_AIM OF THE EXERCISE_: Repeat every record exactly, but keep images out of the copy.

_TASK INPUT_:
- - - -

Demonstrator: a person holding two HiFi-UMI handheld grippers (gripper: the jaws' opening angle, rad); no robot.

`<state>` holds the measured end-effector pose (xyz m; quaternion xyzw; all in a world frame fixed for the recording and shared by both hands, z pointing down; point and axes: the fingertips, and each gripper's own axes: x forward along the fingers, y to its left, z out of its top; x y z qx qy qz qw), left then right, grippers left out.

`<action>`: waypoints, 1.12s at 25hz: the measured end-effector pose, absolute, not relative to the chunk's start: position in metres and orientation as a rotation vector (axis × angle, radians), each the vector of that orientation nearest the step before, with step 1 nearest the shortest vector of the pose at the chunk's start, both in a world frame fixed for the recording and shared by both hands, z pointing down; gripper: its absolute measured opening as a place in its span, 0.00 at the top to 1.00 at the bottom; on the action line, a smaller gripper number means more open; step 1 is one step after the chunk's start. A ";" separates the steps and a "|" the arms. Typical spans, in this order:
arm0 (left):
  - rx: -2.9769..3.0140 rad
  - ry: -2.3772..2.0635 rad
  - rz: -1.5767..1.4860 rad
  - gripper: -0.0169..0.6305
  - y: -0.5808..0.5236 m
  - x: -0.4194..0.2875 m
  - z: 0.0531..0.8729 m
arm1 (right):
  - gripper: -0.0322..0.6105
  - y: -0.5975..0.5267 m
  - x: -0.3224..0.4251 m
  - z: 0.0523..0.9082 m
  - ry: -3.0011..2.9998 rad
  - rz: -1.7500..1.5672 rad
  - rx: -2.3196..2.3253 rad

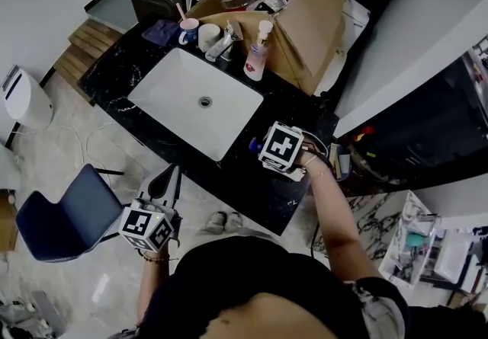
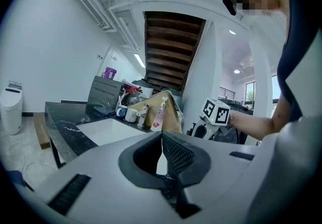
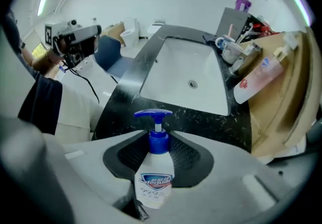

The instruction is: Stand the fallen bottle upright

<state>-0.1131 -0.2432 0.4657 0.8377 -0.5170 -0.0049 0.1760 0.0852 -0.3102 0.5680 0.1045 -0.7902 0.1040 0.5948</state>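
Note:
A white soap pump bottle [image 3: 155, 177] with a blue pump head and a blue-and-red label sits between the jaws of my right gripper [image 3: 158, 143], pads pressed on its sides, pump end pointing away from the camera. In the head view only its blue pump [image 1: 254, 146] shows beside the right gripper [image 1: 259, 150], just over the black marble counter [image 1: 252, 189] in front of the sink. My left gripper [image 1: 171, 174] hangs low off the counter's front edge. In the left gripper view its jaws [image 2: 162, 136] meet with nothing between them.
A white sink [image 1: 183, 97] is set in the counter. Behind it stand two cups [image 1: 200, 33], a pink-labelled pump bottle [image 1: 257, 57] and an open cardboard box [image 1: 313, 21]. A blue chair [image 1: 69, 215] is on the floor at the left.

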 end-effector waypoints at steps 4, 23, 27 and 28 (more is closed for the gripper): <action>2.394 -1.427 -0.004 0.97 -0.249 -0.106 0.468 | 0.74 -0.328 0.106 0.544 -1.924 0.276 0.402; 2.449 -1.326 0.042 0.97 -0.264 -0.080 0.468 | 0.74 -0.365 0.132 0.448 -2.557 0.142 1.450; 2.450 -1.325 0.052 0.97 -0.264 -0.080 0.467 | 0.74 -0.358 0.140 0.465 -2.576 0.114 1.598; 2.449 -1.326 0.054 0.97 -0.264 -0.081 0.468 | 0.74 -0.357 0.142 0.471 -2.555 0.114 1.614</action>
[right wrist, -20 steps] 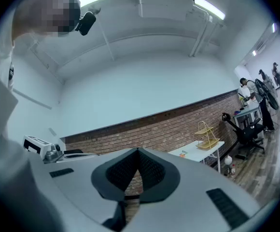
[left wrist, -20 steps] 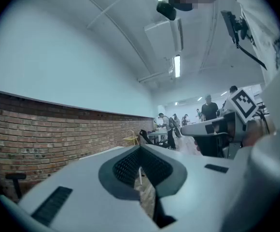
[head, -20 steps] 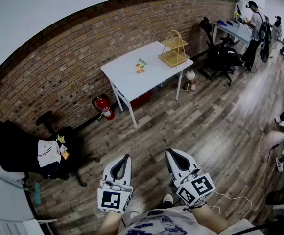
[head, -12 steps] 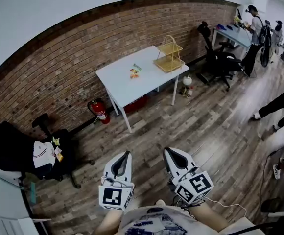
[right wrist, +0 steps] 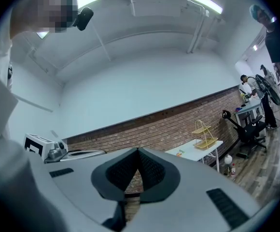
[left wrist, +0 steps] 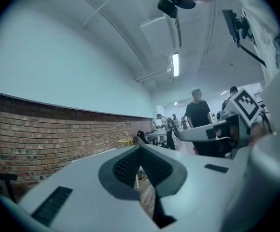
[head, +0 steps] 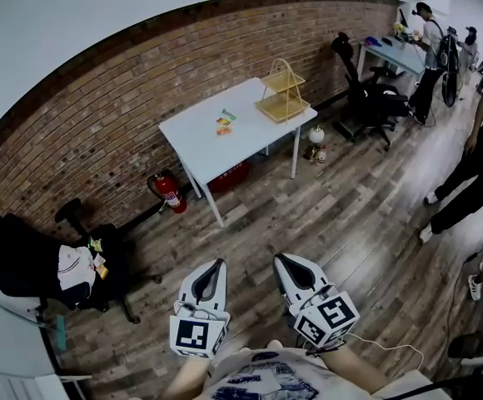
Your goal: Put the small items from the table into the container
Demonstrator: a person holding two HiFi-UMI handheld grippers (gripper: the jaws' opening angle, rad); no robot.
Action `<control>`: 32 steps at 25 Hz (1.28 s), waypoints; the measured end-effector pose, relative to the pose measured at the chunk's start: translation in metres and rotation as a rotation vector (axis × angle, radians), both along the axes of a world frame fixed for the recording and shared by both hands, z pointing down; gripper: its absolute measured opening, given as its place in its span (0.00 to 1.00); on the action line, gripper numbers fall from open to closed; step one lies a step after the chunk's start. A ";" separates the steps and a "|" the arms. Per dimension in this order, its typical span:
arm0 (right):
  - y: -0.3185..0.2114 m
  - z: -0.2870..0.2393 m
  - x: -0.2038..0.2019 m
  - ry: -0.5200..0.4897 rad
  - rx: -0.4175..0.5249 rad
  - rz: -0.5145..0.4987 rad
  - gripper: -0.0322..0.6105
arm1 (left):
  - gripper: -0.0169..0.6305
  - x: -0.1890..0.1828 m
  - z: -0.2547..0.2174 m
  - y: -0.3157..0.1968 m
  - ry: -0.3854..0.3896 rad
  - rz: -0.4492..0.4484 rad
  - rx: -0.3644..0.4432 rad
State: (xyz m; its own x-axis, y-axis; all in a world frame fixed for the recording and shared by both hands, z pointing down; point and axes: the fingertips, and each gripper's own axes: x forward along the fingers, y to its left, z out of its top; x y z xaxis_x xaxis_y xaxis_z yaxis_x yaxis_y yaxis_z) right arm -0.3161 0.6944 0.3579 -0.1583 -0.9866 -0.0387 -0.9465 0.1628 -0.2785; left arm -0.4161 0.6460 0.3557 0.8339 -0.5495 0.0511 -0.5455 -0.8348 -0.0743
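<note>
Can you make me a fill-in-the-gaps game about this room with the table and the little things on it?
The yellow two-tier wire basket stands on the white rectangular table, beside a wall made of ____.
The fire extinguisher on the wooden floor is coloured ____.
The small colourful items lie on the ____, outside the basket.
The left gripper and right gripper both have their jaws ____.
Missing words: brick; red; table; shut.

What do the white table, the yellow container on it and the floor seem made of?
White table: smooth matt top, maybe laminate; thin legs, likely metal.
Yellow container: thin open bars, wire or bamboo, too far to tell.
Floor: grey-brown planks with visible grain, wood or wood-look.
</note>
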 end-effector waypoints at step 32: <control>-0.283 0.027 0.134 -0.013 -0.052 0.011 0.08 | 0.10 0.140 0.025 -0.281 0.000 0.070 -0.013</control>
State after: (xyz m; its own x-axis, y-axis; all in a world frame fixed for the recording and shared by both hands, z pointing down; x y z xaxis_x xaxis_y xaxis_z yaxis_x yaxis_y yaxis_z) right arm -0.1825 0.4113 0.3854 -0.1474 -0.9890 0.0104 -0.9445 0.1376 -0.2983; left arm -0.2766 0.3647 0.3811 0.8704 -0.4889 0.0574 -0.4856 -0.8719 -0.0633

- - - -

_TASK SOLUTION_:
Demonstrator: a person holding two HiFi-UMI handheld grippers (gripper: the jaws' opening angle, rad); no robot.

`<state>` holds the measured end-effector pose (xyz m; quaternion xyzw; all in a world frame fixed for the recording and shared by both hands, z pointing down; point and axes: the fingertips, and each gripper's own axes: x forward along the fingers, y to its left, z out of its top; x y z qx qy qz qw), left then right, grippers left out.

`<action>`: waypoints, 1.12s at 25hz: the measured end-effector pose, absolute, not relative to the chunk's start: position in metres and orientation as a rotation vector (axis × angle, radians), each the vector of that orientation nearest the step before, with step 1 nearest the shortest vector of the pose at the chunk's start, both in a world frame fixed for the recording and shared by both hands, z pointing down; gripper: its absolute measured opening as a place in its span, 0.00 at the top to 1.00 at the bottom; on the action line, a smaller gripper number means more open; step 1 is one step after the chunk's start. A ";" separates the steps and a "|" the arms. Typical spans, in this order:
arm0 (left):
  - rx: -2.9769..3.0140 rad
  - ry: -2.3772..2.0635 rad
  - rz: -1.5767..1.4860 rad
  - gripper: -0.0169..0.6305
  - y: -0.5808..0.5236 m
  - x: -0.4194..0.2875 m
  - z: 0.0531..0.8729 m
arm1 (right):
  - gripper: -0.0322..0.6105
  - y: -0.5975..0.5267 m
  - x: -0.3224..0.4251 m
  - z: 0.0523..0.9082 m
  - ry: -3.0011..2.9998 rad
  - rz: -1.7500..1.5672 rad
  - rx: -2.3196..2.3253 rad


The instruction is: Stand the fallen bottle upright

<state>-0.1131 -0.2432 0.4657 0.8377 -0.5170 -0.0049 0.1760 0.0852 -0.3102 0.5680 0.1045 -0.7902 0.1040 0.5948</state>
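Note:
A white soap pump bottle [image 3: 155, 177] with a blue pump head and a blue-and-red label sits between the jaws of my right gripper [image 3: 158, 143], pads pressed on its sides, pump end pointing away from the camera. In the head view only its blue pump [image 1: 254, 146] shows beside the right gripper [image 1: 259, 150], just over the black marble counter [image 1: 252, 189] in front of the sink. My left gripper [image 1: 171, 174] hangs low off the counter's front edge. In the left gripper view its jaws [image 2: 162, 136] meet with nothing between them.
A white sink [image 1: 183, 97] is set in the counter. Behind it stand two cups [image 1: 200, 33], a pink-labelled pump bottle [image 1: 257, 57] and an open cardboard box [image 1: 313, 21]. A blue chair [image 1: 69, 215] is on the floor at the left.
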
 end-effector waypoints at steps 4, 23, 27 and 28 (more is closed for the gripper): <action>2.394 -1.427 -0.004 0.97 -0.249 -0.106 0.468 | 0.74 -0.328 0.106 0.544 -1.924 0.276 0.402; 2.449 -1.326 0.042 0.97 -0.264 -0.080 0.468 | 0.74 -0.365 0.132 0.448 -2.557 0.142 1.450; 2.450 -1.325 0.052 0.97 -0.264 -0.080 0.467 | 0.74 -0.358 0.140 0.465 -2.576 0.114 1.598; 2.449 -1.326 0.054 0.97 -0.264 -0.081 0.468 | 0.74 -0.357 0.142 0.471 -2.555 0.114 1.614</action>
[right wrist, -20 steps] 
[left wrist, -20 steps] 
[head, -20 steps] 
[head, -12 steps] 
[right wrist, +0 steps] 
[left wrist, +0 steps] 
[head, +0 steps] 
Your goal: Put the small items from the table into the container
Demonstrator: a person holding two HiFi-UMI handheld grippers (gripper: the jaws' opening angle, rad); no robot.
Action `<control>`: 32 steps at 25 Hz (1.28 s), waypoints; the measured end-effector pose, relative to the pose measured at the chunk's start: translation in metres and rotation as a rotation vector (axis × angle, radians), both along the axes of a world frame fixed for the recording and shared by both hands, z pointing down; gripper: its absolute measured opening, given as its place in its span (0.00 to 1.00); on the action line, gripper numbers fall from open to closed; step one lies a step after the chunk's start. A ";" separates the steps and a "|" the arms. Per dimension in this order, its typical span:
arm0 (right):
  - y: -0.3185..0.2114 m
  - z: -0.2870..0.2393 m
  - x: -0.2038..0.2019 m
  - ry: -0.5200..0.4897 rad
  - rx: -0.4175..0.5249 rad
  - rz: -0.5145..0.4987 rad
  - gripper: -0.0322..0.6105
arm1 (left):
  - gripper: -0.0169..0.6305
  - x: -0.1890..0.1828 m
  - z: -0.2547..0.2174 m
  - y: -0.3157..0.1968 m
  - ry: -0.3854..0.3896 rad
  - rz: -0.4492..0.4484 rad
  - rx: -0.3644..0.4432 rad
State: (xyz m; its own x-axis, y-axis; all in a world frame fixed for the recording and shared by both hands, z pointing down; point and axes: the fingertips, and each gripper's own axes: x forward along the fingers, y to its left, z out of its top; x y z xaxis_x xaxis_y xaxis_z yaxis_x yaxis_y yaxis_z) right arm -0.3161 0.6944 0.3579 -0.1583 -0.9866 -0.0387 -0.9465 0.1628 -0.2785; left arm -0.4161 0.6460 0.3557 0.8339 -0.5495 0.0511 -0.5455 -0.8348 -0.0743
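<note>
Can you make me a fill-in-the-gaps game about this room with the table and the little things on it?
The yellow two-tier wire basket stands on the white rectangular table, beside a wall made of ____.
The fire extinguisher on the wooden floor is coloured ____.
The small colourful items lie on the ____, outside the basket.
The left gripper and right gripper both have their jaws ____.
Missing words: brick; red; table; shut.

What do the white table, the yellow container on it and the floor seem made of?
White table: smooth matt top, maybe laminate; thin legs, likely metal.
Yellow container: thin open bars, wire or bamboo, too far to tell.
Floor: grey-brown planks with visible grain, wood or wood-look.
</note>
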 end-effector waypoints at step 32: <control>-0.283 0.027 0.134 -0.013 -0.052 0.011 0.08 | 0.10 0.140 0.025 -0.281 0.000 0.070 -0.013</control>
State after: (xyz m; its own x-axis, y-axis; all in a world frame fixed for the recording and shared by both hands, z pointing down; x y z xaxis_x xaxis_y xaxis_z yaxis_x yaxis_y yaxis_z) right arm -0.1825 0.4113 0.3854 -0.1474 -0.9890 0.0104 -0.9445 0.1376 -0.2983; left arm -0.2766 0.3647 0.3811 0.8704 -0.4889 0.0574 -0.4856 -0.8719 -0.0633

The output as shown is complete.